Task: Looking at the material below, count the lines that contain "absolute" and answer with the count only.

Supplied data:
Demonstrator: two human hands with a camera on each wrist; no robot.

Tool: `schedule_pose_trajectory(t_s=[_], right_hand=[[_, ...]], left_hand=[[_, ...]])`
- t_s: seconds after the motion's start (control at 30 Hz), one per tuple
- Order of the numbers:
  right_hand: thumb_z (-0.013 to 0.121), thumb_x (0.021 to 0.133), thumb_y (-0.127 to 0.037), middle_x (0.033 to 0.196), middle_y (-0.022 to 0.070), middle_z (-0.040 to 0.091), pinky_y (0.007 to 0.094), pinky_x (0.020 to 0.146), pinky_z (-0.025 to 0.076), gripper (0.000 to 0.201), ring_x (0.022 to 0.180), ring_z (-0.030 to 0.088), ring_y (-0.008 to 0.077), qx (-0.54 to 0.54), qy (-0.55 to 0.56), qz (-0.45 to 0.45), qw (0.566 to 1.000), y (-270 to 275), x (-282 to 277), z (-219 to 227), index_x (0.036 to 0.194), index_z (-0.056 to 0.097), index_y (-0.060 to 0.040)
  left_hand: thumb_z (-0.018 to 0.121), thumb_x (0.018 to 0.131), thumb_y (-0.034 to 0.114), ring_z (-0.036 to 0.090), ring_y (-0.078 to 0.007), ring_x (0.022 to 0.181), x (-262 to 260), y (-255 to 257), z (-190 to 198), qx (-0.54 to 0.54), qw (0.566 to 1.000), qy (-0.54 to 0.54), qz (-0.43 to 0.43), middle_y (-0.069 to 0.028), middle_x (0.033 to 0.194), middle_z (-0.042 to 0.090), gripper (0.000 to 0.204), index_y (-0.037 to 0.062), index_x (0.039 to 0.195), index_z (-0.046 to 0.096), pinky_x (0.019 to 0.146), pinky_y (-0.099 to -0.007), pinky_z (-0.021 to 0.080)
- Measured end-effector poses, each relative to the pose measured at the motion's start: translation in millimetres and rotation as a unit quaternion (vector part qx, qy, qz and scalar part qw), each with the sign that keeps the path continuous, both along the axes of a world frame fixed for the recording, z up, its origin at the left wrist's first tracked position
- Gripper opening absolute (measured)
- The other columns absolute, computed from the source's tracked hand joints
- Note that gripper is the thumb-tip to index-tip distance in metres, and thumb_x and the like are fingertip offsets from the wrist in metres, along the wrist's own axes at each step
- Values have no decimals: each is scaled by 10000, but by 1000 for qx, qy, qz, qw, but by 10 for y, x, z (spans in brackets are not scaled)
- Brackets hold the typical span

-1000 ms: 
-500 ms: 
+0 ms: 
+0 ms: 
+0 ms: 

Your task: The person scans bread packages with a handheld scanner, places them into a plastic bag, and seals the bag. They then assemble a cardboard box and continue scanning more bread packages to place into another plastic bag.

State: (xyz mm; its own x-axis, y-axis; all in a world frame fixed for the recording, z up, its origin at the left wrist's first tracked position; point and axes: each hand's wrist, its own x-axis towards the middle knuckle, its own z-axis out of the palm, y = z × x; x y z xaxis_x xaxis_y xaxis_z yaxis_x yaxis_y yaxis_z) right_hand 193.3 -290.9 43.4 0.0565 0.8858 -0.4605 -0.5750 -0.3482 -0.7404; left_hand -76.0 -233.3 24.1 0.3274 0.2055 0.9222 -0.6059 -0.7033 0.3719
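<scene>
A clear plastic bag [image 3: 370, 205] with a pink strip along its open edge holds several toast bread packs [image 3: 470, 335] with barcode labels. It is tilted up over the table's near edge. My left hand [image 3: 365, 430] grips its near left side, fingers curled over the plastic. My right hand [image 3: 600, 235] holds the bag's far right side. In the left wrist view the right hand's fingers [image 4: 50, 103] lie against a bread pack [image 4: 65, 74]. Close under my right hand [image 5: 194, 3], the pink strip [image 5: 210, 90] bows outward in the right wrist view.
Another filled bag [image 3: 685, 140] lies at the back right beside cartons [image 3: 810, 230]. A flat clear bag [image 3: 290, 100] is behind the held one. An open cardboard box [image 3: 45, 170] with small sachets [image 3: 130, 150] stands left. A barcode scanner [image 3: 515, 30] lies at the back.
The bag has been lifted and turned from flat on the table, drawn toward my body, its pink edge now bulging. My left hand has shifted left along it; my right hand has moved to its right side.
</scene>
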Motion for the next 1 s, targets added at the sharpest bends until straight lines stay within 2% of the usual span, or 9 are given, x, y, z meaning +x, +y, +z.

Expected answer: 2